Hey folks! As I’ve said, I feel a bit odd about this whole blogging thing, but I am going to try to do it of my own accord rather than only when my teachers tell me to. So here goes.
We got into Istanbul last night around midnight. This was after roughly 20 hours of traveling – 14 of them spent flying. (I must say, British Airways gave the best dinner and a movie plus breakfast the next morning flying experience I’ve ever had. Not only was I served alcohol, but it was free! And don’t worry, I just had a tiny little bottle of red wine. Luckily I am not a wine snob, so I could not tell if it was very bad or not. However, I watched HP 7 and I can assure you of my competency in judging it to be very good.) I wish I had packed lighter – that is what I get for waiting until the day I left. I did reasonably well, but my computer is absurdly heavy – I would have done better to rent one from the Honors Department. My back and shoulders ache from lugging around just my carry-on, which contained my laptop. Oh well. I live and I learn.

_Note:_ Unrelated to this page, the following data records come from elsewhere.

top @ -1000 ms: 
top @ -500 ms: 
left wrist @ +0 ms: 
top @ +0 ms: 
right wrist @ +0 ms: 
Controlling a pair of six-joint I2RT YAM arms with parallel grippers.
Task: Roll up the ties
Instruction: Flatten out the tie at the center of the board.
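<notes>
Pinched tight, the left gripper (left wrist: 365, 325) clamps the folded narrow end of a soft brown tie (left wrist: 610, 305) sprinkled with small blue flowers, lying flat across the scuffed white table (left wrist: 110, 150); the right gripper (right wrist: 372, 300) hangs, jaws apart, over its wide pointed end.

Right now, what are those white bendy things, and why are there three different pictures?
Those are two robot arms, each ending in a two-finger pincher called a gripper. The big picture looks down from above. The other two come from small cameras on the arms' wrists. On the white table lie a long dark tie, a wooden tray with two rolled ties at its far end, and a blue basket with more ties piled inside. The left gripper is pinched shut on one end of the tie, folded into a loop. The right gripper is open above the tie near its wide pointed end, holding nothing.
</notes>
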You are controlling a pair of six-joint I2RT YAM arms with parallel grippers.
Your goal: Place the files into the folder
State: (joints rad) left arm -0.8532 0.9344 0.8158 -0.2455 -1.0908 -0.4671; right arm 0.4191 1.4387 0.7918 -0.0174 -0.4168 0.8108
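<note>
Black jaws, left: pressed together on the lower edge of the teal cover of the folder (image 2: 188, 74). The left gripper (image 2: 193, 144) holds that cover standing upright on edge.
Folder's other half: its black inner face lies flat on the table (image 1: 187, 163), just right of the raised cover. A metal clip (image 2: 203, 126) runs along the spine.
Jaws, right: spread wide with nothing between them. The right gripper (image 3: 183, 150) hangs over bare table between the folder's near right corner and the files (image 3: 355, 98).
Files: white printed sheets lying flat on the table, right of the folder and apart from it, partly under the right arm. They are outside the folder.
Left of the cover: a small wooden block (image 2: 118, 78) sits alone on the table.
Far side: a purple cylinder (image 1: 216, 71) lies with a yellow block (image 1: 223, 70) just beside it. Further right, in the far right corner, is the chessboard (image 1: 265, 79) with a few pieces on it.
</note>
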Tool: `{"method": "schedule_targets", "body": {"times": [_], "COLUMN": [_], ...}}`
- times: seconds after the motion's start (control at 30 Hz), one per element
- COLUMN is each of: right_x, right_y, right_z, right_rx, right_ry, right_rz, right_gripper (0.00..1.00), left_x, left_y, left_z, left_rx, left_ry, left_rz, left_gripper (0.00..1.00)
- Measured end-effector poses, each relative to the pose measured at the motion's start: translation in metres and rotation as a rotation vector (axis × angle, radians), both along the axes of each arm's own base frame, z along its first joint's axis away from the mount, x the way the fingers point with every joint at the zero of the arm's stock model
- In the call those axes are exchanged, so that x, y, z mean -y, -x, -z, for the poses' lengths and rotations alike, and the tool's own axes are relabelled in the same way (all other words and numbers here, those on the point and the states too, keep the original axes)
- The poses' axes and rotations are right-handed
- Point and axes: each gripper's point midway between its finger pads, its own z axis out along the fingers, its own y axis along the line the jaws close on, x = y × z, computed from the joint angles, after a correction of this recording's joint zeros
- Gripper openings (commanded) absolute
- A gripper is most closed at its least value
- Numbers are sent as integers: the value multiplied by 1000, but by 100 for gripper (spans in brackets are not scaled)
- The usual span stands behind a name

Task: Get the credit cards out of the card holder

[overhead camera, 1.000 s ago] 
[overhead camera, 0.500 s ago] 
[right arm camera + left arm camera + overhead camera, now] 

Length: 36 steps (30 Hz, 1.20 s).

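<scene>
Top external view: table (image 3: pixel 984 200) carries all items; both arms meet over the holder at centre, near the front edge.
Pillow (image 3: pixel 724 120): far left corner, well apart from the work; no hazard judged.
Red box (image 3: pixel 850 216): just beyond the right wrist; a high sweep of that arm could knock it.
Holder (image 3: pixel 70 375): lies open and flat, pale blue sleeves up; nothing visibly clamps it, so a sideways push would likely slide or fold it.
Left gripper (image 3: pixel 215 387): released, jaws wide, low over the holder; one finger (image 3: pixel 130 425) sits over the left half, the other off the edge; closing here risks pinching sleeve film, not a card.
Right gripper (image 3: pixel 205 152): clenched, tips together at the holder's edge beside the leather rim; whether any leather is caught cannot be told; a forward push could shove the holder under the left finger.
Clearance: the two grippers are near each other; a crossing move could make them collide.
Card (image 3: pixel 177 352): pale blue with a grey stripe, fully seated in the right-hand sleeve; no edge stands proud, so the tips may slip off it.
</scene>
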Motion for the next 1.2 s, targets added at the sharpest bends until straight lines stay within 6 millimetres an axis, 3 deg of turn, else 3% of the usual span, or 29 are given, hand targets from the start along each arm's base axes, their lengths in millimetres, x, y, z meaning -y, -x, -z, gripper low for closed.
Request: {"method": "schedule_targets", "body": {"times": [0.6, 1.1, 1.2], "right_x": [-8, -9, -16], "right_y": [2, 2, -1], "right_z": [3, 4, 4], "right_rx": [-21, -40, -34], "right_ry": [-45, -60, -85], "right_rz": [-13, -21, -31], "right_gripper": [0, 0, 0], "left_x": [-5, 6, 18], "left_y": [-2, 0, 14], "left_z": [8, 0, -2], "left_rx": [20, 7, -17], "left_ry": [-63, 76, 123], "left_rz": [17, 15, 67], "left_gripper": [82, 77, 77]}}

So even though I went to bed almost immediately after we checked in to our hostel, I probably did not sleep until closer to 2 or 3. This is because our room’s windows open to a happenin’ side street, and there was stuff happenin’ all night. The most happenin’ thing that happened, though, was the morning call to prayer, which occurred at 5 am. I only groggily remember it as being beautiful and as lasting for quite some time. If I hadn’t processed before then that I was in another country, the call to prayer certainly helped me fully realize the strangeness. Also, daylight showed me the unique architecture and “feel” of Istanbul – we spent today on a wonderfully-guided tour of the area we’re staying in.

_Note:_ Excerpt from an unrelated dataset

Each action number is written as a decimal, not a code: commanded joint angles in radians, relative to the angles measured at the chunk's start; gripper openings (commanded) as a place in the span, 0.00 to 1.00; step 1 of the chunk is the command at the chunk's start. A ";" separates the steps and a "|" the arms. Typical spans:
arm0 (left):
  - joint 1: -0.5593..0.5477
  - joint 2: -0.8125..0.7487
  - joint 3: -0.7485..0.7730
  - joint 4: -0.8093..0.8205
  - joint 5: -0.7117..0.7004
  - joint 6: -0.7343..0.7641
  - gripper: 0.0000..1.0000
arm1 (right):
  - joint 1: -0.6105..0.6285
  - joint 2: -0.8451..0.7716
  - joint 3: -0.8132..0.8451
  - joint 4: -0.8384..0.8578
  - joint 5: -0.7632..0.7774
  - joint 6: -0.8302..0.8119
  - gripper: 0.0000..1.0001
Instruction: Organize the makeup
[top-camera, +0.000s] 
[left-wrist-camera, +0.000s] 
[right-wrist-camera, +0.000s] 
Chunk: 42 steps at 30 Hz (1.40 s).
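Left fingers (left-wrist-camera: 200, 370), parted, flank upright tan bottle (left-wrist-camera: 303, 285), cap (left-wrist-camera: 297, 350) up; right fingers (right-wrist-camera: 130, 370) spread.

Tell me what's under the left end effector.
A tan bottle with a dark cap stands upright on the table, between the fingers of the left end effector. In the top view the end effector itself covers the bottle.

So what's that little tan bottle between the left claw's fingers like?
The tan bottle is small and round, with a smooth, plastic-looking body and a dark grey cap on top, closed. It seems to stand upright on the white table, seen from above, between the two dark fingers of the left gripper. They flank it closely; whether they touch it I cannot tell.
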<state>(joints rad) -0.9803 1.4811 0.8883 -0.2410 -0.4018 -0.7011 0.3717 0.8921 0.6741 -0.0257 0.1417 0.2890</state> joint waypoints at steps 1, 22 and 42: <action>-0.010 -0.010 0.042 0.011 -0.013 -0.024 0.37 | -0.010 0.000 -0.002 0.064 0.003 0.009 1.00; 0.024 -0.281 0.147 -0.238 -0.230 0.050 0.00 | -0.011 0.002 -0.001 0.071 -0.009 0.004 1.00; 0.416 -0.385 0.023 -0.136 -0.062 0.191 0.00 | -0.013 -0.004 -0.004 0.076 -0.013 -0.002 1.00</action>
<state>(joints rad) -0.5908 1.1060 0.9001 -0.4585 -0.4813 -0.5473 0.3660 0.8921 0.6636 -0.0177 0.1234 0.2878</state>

There are a surprising number of churches and synagogues in this area alone, though they represent the religious minorities of the region. We were told that much of the recent embrace and preservation of synagogues is “towing the government line” of tolerance. Our guide, Jen, gave us an insightful and very brief history and context of Istanbul, from the rise and fall of the Ottoman empire to the present day.

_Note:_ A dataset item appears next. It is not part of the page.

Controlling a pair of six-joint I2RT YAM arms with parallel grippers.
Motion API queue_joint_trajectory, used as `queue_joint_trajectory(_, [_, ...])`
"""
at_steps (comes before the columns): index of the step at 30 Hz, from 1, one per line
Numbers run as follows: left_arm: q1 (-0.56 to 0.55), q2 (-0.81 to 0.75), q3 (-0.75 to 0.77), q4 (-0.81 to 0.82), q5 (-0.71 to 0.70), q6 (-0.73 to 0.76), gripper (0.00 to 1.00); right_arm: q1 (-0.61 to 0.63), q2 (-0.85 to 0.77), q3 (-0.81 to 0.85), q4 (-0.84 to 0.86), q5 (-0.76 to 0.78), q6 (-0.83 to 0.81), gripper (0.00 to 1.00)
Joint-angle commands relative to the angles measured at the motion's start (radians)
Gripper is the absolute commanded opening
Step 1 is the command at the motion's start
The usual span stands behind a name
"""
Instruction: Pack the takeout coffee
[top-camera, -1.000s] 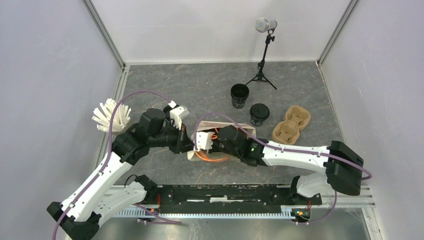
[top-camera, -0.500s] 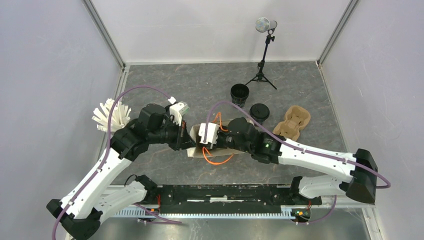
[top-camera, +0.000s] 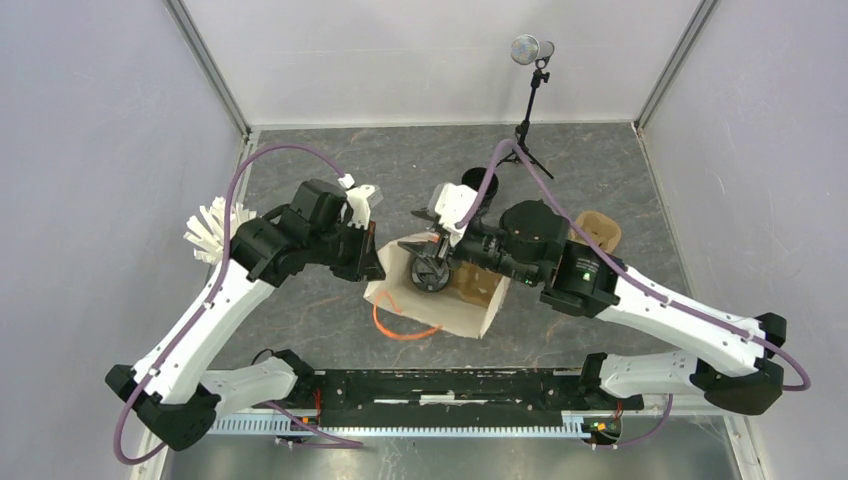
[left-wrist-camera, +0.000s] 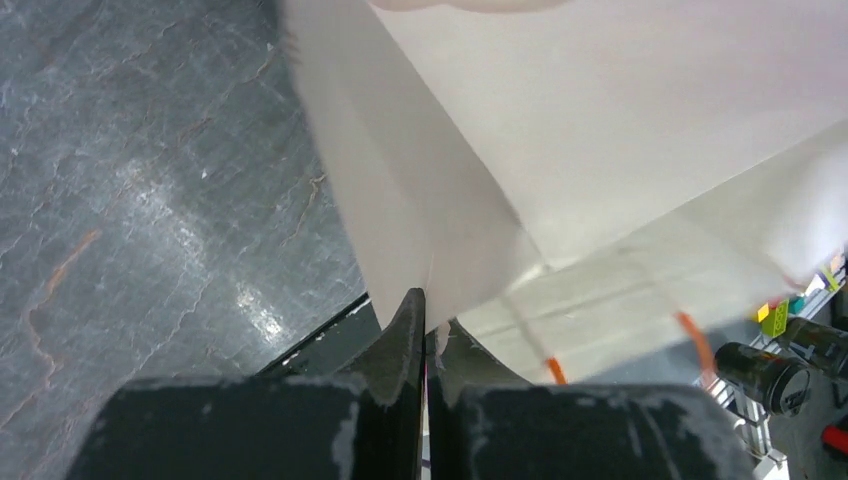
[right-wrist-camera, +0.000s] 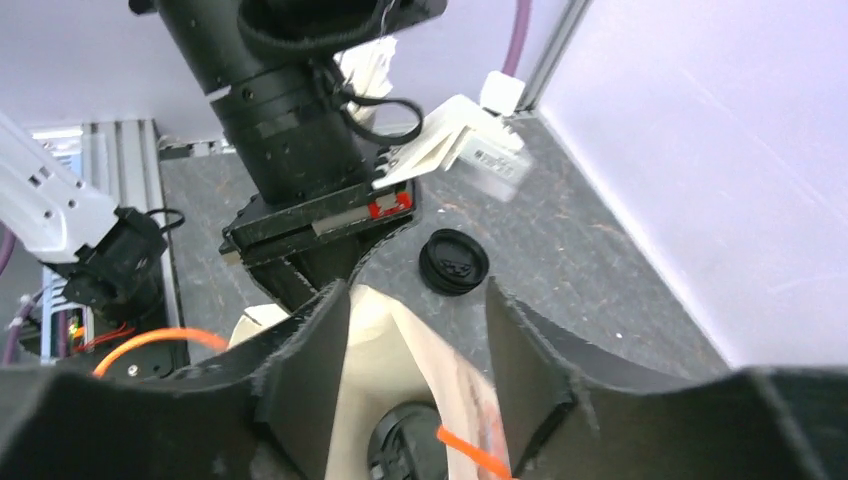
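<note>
Inside the bag (right-wrist-camera: 375, 340), a cup (right-wrist-camera: 405, 448) sits under the right gripper (right-wrist-camera: 415, 292).

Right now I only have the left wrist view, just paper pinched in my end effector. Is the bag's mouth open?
Observer: Yes. From above, the paper bag stands with its mouth open upward. The left end effector grips the rim on the left arm's side.
Operator: Where's the other arm?
Observer: The right end effector hangs over the mouth, jaws apart.
Operator: Any coffee inside?
Observer: The right wrist view shows a black lidded cup down in the bag, below those jaws.
</note>
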Motion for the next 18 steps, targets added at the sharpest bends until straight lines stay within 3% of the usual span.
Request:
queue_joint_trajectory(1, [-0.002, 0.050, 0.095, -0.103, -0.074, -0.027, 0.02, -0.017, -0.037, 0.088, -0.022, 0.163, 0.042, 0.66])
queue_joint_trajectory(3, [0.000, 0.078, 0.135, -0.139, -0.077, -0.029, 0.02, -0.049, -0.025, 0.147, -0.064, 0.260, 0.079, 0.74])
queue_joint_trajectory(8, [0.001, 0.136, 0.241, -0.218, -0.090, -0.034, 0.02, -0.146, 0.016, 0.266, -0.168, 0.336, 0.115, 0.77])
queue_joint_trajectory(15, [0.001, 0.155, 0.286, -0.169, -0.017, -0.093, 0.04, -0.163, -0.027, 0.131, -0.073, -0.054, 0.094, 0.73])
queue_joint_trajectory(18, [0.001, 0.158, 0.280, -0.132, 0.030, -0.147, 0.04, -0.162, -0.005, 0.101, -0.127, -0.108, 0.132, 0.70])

There seems to be a rising popular nostalgia for long-ago times of coexistence between people of different religious and ethnic backgrounds – a nostalgia which sometimes contradicts certain historic forced relocations of groups of people, such as with the Armenians and the Greek Orthodox. Currently, the party in power is both culturally and religiously Muslim, and bringing great controversy to the nature of the long-ago secularized Turkish state. (Jen clarified that here, secularization means enforced government supervision and control of religion, rather than the “separation of Church and State” with which we are so familiar in the USA.) Despite the apparently conservative outcome of the recent election, however, Jen assures us that there are vibrant emerging youth movements, with youth becoming increasingly more politicized than the generation before them. Cool, I guess.
I am honestly still a bit confused about differentiating between secular culture, Muslim culture, Muslim religion and religious minorities, and the power dynamics they carry. Hopefully I will come to understand this a bit better over the next few days.
I am greatly looking forward to learning more tomorrow about an organization for migrant communities. This will be extremely relevant to my proposed research project.